TRADE ALERT - Retirement Portfolio April 2024
I think that now is a good time to buy more preferred shares of REITs.
There are two simple reasons for this.
For one, a lot of them remain heavily discounted relative to their par value and offer up to 10% dividend yields and upside potential as interest rates are cut in the coming quarters.
For two, as we pointed out in our most recent market update, we have now had 9 consecutive months of inflation below 2% ex-shelter, and this greatly increases the likelihood of interest rate cuts in the near term. According to the FedWatch Tool, there is a 99.7% chance of the Fed easing in the next year and the highest probability is 100 basis point lower interest rates:
We of course cannot predict when and by how much interest rates will be cut, but it appears very likely that rates will go lower in the near term, and possibly by quite a lot.
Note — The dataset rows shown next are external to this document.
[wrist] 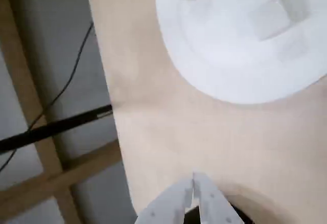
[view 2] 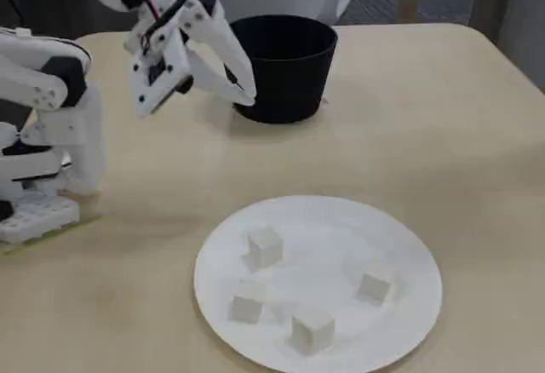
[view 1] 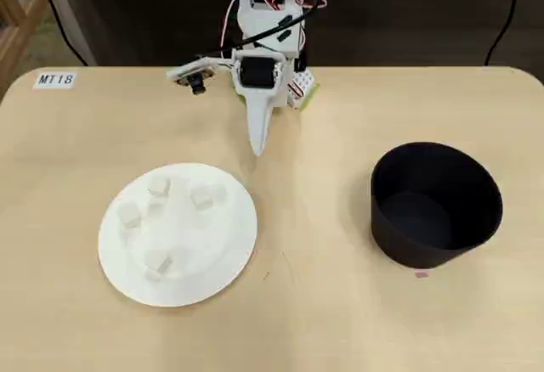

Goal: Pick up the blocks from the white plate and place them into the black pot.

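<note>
Four blocks (view 2: 265, 246) on white plate (view 2: 409, 254), hand (view 2: 245, 94) aloft — fingers seemingly together, empty — near black pot (view 2: 285, 71)

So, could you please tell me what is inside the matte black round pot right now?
The matte black round pot looks empty in the overhead view: only its dark floor shows, though the near wall hides some of it.

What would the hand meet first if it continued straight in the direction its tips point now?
Probably the bare table. In the overhead view the shut hand points into the gap between the white plate and the black pot, and slopes downward in the fixed view. The exact landing spot is unclear.
</note>
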Action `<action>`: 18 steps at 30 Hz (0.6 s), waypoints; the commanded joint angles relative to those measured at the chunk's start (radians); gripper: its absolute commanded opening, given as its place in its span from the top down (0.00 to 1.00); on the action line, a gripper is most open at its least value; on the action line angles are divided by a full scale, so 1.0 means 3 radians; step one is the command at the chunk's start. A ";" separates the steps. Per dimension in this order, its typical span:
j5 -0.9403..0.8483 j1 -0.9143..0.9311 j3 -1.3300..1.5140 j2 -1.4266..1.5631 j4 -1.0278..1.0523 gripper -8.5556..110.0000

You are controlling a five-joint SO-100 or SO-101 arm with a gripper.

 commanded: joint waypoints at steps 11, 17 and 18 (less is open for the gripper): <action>-0.0123 0.1038 -0.2756 -0.2848 0.1340 0.95; -0.0148 0.1053 -0.3088 -0.3543 0.1335 0.95; -0.0153 0.1053 -0.3140 -0.3625 0.1314 0.95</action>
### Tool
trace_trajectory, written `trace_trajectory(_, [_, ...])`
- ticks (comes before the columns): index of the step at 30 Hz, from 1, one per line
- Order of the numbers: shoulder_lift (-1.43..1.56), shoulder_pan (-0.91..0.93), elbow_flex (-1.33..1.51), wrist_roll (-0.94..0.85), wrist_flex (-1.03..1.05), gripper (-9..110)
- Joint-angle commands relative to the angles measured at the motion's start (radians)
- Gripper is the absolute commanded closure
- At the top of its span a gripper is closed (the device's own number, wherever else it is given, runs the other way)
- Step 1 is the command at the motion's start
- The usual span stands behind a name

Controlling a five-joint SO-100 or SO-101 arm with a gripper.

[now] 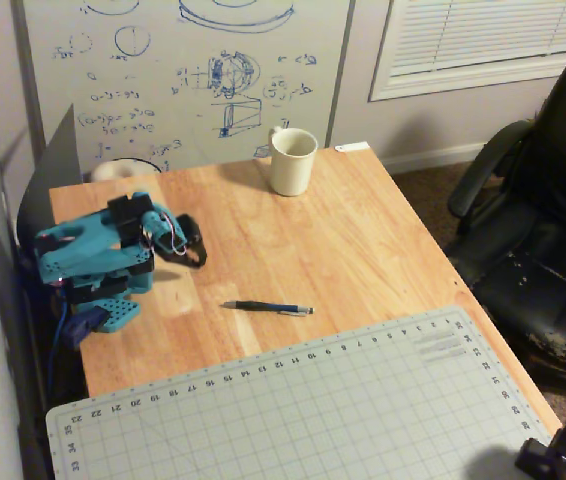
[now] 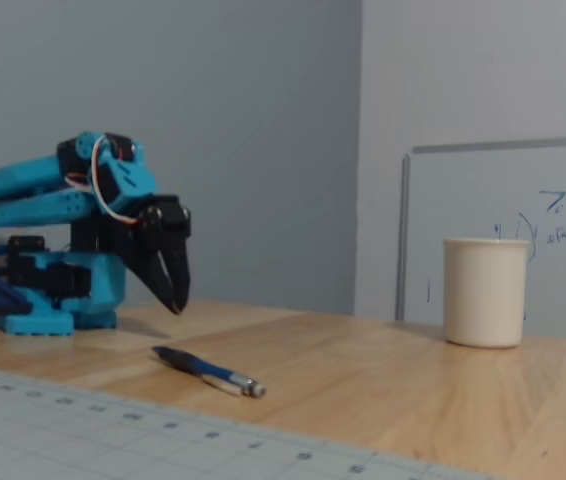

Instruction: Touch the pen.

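Jaws of the blue arm's black gripper (image 2: 175,305) look pressed together, empty, tips pointing down above the wooden tabletop (image 1: 343,240) at left of the fixed view. Thin dark pen with bluish barrel (image 1: 268,307) (image 2: 206,371) lies flat lower-centre, apart from them. Cream mug (image 1: 292,161) stands upper centre.

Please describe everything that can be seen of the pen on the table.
The pen is thin, with a dark body, a bluish barrel and a silvery tip. It lies flat on the bare wooden table, its tip pointing right in the overhead view, just above the edge of the grey cutting mat. Nothing touches it: the gripper hangs above the table, apart from the pen, and the cream mug stands far off.
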Motion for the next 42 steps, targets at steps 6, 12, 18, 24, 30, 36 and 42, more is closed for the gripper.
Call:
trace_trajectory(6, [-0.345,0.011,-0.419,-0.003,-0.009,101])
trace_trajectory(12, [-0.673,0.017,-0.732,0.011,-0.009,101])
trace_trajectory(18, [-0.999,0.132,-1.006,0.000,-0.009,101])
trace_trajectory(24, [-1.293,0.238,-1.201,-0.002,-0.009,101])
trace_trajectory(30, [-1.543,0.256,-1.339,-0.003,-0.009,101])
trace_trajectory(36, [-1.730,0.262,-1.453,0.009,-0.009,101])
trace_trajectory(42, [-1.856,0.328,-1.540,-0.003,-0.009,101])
The sharp drop in the CPI suggests that we could be returning to the ultra-low inflation of the years preceding the pandemic, and if that is the case, then today's interest rates could rapidly become very restrictive, which is what the Fed is trying to avoid. We have all been focused on inflation in recent years, but the risk of deflation could soon resurface and the Fed needs to manage this as well:
Trading at low valuations, offering high yields, and with likely rate cuts in the near term, we think that discounted REIT preferred shares now offer particularly strong risk-to-reward outcomes.